El precio de los combustibles vuelve a ocupar un lugar central en la discusión económica de América Latina. Cada incremento en el valor internacional del petróleo no solo repercute sobre el costo de llenar el tanque, sino que también termina trasladándose al resto de la economía a través del transporte, la logística y la producción. En ese contexto, un nuevo informe de la Comisión Económica para América Latina y el Caribe puso cifras concretas al fenómeno y reveló qué países serían los más afectados por el impacto inflacionario.
El organismo analizó distintos escenarios de evolución del mercado petrolero durante 2026 y concluyó que el efecto directo sobre el Índice de Precios al Consumidor variará significativamente entre los países, dependiendo del peso que tienen los productos energéticos dentro de la canasta de consumo y del grado de traslado de las variaciones internacionales hacia los valores que pagan los consumidores.
Para elaborar las proyecciones, la CEPAL tomó como referencia un supuesto de transmisión del 60 por ciento de los aumentos internacionales a los precios domésticos, siguiendo una metodología desarrollada por Goldman Sachs. Bajo esa hipótesis, un incremento del 25 por ciento en los productos energéticos respecto de 2025 podría agregar entre 0,3 y 1,7 puntos porcentuales a la inflación anual, según el país.
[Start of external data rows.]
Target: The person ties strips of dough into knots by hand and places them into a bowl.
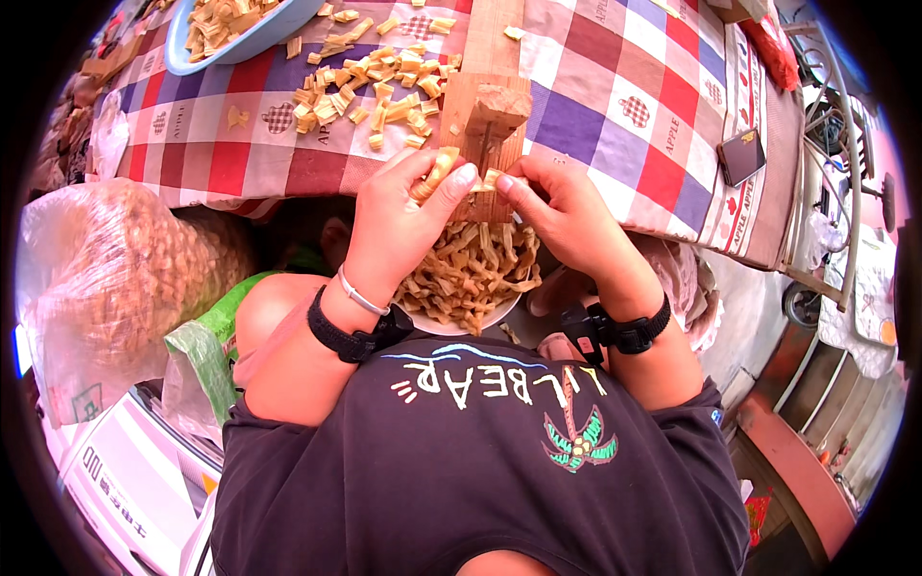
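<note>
Left fingers [448, 199] and right fingers [521, 196] pinch a pale yellow, ridged, curving strip [438, 174].

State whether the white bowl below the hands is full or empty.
Looks full: tan strips heap across the white bowl, hiding its bottom.

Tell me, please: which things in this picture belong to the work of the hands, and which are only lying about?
In use:
- yellowish strip in the left hand
- small piece at the right hand
- wooden board with upright block
- bowl of strips
- short pieces, apparently

Lying about, it seems:
- small dark box
- red plastic item
</note>
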`<state>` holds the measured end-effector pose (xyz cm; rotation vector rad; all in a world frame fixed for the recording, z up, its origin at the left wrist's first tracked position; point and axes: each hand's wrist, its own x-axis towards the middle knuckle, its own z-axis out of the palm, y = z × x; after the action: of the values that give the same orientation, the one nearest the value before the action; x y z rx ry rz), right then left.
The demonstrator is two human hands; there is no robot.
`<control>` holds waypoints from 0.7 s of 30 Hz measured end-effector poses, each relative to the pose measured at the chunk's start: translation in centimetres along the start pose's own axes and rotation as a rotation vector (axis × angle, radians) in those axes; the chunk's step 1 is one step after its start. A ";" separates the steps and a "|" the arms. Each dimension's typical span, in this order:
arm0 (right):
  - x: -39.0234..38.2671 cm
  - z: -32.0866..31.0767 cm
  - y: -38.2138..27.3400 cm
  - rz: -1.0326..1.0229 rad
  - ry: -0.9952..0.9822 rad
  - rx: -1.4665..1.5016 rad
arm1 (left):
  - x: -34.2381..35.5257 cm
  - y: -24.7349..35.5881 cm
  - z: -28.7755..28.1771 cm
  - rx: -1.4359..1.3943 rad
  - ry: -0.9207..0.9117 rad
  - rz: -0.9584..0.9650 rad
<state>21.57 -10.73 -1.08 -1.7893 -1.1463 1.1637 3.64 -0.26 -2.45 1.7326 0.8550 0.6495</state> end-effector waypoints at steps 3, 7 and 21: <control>-0.3 -0.1 -0.7 0.009 -0.035 0.076 | 0.0 0.6 -0.5 -0.074 -0.103 -0.081; -0.3 -0.2 -0.7 -0.015 -0.032 0.119 | -0.3 0.8 -1.0 -0.120 -0.263 -0.206; 0.8 0.5 -0.6 -0.026 0.077 -0.093 | 0.4 0.0 -0.1 0.105 -0.140 -0.032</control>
<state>21.03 -9.74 -0.96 -1.8674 -1.1922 1.0322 3.81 0.11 -2.40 1.8320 0.8292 0.4627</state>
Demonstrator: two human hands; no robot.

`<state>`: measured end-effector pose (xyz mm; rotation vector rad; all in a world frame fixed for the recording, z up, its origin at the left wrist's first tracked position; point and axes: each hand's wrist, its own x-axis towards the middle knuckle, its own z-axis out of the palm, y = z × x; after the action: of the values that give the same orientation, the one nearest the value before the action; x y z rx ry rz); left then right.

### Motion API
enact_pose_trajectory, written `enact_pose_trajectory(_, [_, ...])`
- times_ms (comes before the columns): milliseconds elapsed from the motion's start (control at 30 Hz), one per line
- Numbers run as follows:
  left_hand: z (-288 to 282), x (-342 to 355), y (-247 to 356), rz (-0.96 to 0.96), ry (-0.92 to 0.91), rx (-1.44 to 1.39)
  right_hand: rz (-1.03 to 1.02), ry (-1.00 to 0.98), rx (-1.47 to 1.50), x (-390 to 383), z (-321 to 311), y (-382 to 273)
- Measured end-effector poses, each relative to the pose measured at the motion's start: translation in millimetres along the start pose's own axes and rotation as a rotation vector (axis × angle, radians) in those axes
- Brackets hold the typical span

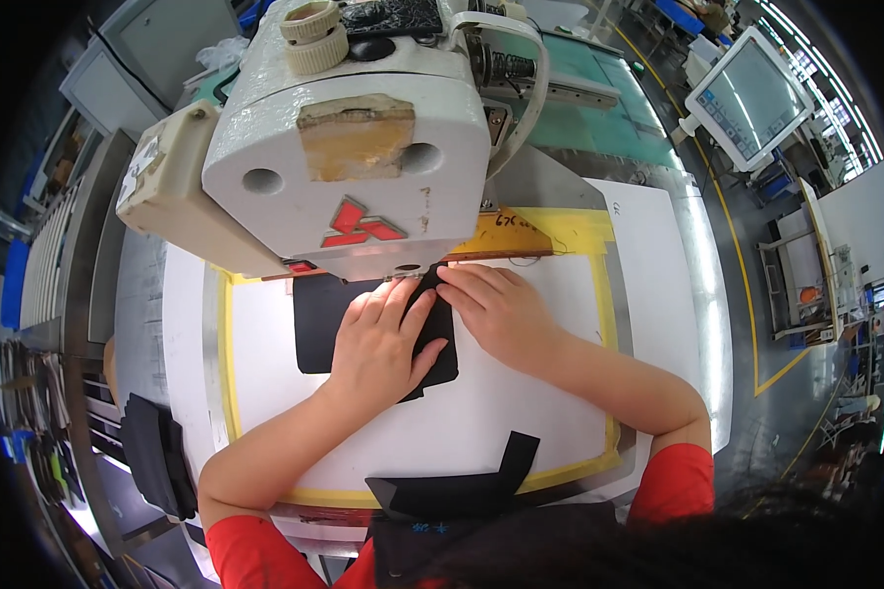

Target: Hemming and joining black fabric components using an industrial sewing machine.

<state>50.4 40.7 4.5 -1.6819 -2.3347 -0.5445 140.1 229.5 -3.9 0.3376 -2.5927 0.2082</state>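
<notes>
A flat black panel, which looks like fabric or leather, lies under the head of a large white sewing machine. My left hand rests palm down on the panel, its fingers stretched toward the machine and its thumb apart. At the panel's far right edge, my right hand has its fingertips drawn together on a narrow black strip. The fingertips of both hands come close to each other just below the machine head. The needle area is mostly hidden by the machine head.
Yellow tape borders the white work surface. Nearer me lies a bent black piece. A stack of black pieces stands at the left, and a screen at the far right. An amber plate sits behind my right hand.
</notes>
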Motion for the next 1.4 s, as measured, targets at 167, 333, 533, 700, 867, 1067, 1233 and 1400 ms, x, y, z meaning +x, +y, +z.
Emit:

En ese escenario, República Dominicana aparece como la economía más vulnerable. Allí, donde los combustibles representan el 11 por ciento de la canasta de consumo, el impacto directo alcanzaría 1,7 puntos porcentuales. Le siguen México, con 1,5 puntos; Belice y Honduras, ambos con 1,4; mientras que Guatemala y Brasil registrarían un efecto de 1,1 puntos porcentuales.
Argentina integra un segundo grupo de países con menor sensibilidad al aumento del petróleo. De acuerdo con el estudio, los productos energéticos representan alrededor del 6 por ciento de la canasta de consumo, por lo que una suba del 25 por ciento en los precios internacionales añadiría aproximadamente 0,9 puntos porcentuales a la inflación anual. El mismo nivel se proyecta para Paraguay y Chile.
Más abajo aparecen Uruguay y Perú, con un impacto estimado de 0,7 puntos porcentuales; Costa Rica, Bolivia y Colombia, con 0,6; mientras que Ecuador sería el país menos afectado, con apenas 0,3 puntos porcentuales, debido al reducido peso relativo de los combustibles dentro de su estructura de consumo.
La diferencia entre las economías responde, principalmente, a dos factores. El primero es la importancia que tienen la nafta, el gasoil y otras fuentes energéticas dentro del gasto de los hogares. El segundo está relacionado con las políticas públicas de cada gobierno para amortiguar las variaciones internacionales mediante subsidios, reducción de impuestos o mecanismos de estabilización.
Sin embargo, la CEPAL aclara que estas estimaciones reflejan únicamente el impacto directo sobre el IPC. En la práctica, el efecto suele ser mayor porque los combustibles atraviesan toda la cadena productiva.

El encarecimiento del transporte incrementa los costos de distribución de alimentos, productos industriales e insumos para diferentes actividades económicas. Esa presión termina trasladándose paulatinamente a los precios finales, generando un efecto de segunda ronda que amplifica las tensiones inflacionarias.
El organismo también evaluó escenarios más exigentes. Si el petróleo promediara 95 dólares por barril durante 2026 -equivalente a un aumento del 38 por ciento respecto del promedio de 2025 el aporte adicional a la inflación oscilaría entre 0,5 y 2,6 puntos porcentuales.
En un escenario extremo, con un barril de 115 dólares y un alza del 67 por ciento frente al año anterior, las diferencias se amplían aún más. República Dominicana podría sumar hasta 4,6 puntos porcentuales de inflación, México alcanzaría 4 puntos, Belice 3,8 y Honduras 3,7. Argentina, por su parte, vería un impacto directo estimado de 2,5 puntos porcentuales, nuevamente por debajo de las economías más expuestas de la región.
No obstante, la CEPAL advierte que estas cifras no deben interpretarse como resultados inevitables. El efecto final dependerá de las decisiones que adopte cada país para contener el traslado a los precios internos y de la velocidad con que las empresas incorporen el mayor costo de la energía en sus estructuras.